■ Records for this exercise ■
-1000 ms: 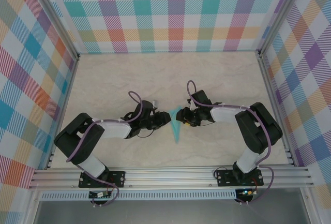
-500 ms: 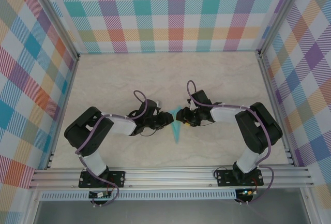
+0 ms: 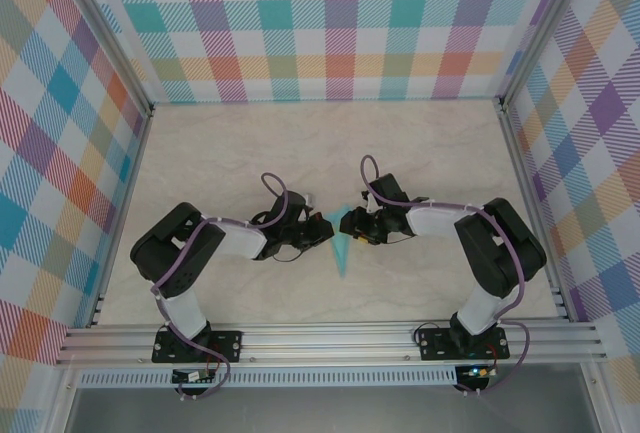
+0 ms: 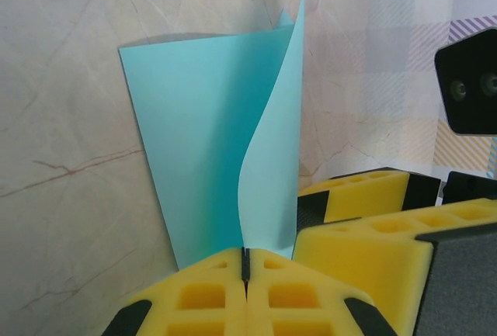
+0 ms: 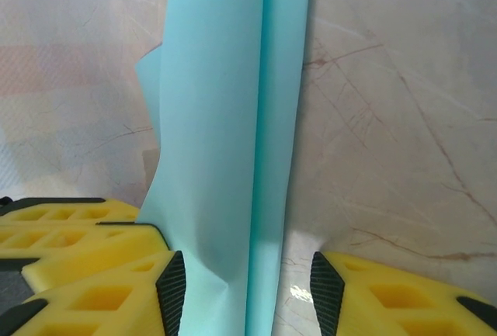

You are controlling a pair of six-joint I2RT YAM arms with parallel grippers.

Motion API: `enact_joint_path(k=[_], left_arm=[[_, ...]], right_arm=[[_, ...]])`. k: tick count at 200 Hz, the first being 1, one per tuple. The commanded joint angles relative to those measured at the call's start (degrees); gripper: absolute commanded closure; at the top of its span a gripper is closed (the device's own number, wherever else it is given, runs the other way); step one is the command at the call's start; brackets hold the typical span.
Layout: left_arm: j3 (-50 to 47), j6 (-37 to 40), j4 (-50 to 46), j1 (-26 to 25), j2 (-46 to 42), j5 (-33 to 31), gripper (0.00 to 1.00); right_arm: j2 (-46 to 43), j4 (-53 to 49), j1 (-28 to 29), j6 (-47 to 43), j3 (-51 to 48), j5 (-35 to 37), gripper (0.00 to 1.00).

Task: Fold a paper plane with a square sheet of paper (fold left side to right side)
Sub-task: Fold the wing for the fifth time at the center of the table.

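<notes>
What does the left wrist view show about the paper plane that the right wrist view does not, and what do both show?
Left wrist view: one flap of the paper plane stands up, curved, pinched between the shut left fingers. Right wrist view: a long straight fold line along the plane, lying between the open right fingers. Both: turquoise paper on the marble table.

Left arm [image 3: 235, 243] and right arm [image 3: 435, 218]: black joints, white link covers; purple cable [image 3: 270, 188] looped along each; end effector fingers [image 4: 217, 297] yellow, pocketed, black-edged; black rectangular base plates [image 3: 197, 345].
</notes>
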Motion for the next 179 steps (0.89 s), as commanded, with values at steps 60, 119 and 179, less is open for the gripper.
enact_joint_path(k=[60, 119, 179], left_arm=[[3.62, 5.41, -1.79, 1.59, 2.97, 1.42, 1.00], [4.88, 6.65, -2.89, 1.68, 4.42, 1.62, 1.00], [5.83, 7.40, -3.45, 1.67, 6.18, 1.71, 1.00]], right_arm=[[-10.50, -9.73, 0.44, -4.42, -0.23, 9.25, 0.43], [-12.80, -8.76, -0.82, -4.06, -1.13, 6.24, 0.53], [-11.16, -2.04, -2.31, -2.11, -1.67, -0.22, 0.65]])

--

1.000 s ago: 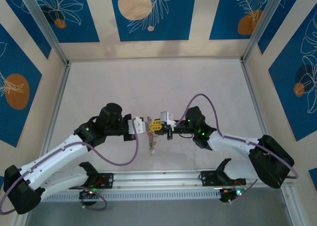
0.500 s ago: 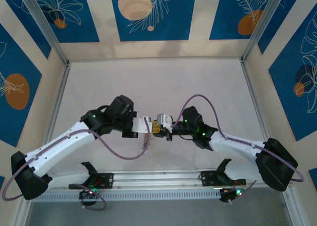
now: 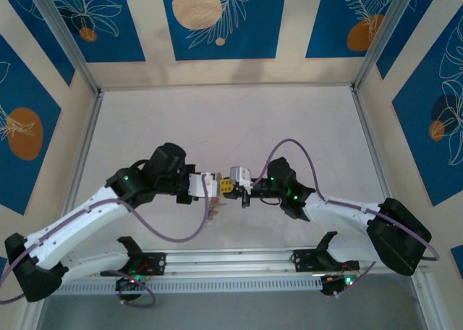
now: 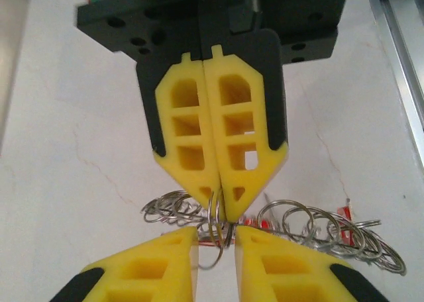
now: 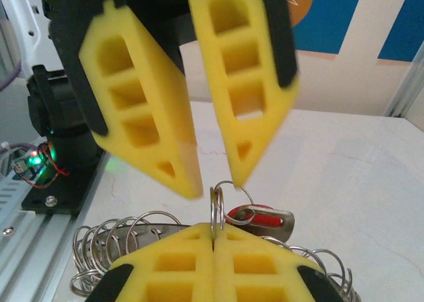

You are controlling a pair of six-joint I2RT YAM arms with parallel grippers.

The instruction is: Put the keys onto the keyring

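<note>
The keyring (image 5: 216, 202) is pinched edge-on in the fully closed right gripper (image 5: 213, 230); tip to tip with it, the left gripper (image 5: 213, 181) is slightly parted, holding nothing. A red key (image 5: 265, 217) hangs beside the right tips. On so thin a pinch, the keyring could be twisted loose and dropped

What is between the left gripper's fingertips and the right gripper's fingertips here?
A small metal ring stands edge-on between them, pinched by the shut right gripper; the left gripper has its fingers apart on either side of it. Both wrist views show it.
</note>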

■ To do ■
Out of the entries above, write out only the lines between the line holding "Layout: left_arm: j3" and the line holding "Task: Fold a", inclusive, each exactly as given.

■ Exercise solution ■
Layout: left_arm: j3 (-50 to 47), j6 (-37 to 40), j4 (-50 to 46), j1 (-26 to 25), j2 (-46 to 42), j5 (-33 to 31), gripper (0.00 to 1.00); right_arm: j2 (-46 to 43), j4 (-53 to 49), j1 (-28 to 29), j6 (-47 to 43), j3 (-51 to 48), j5 (-35 to 37), gripper (0.00 to 1.00).

Task: Fold a paper plane with a square sheet of paper (fold left side to right side)

Nothing further is required by the exercise.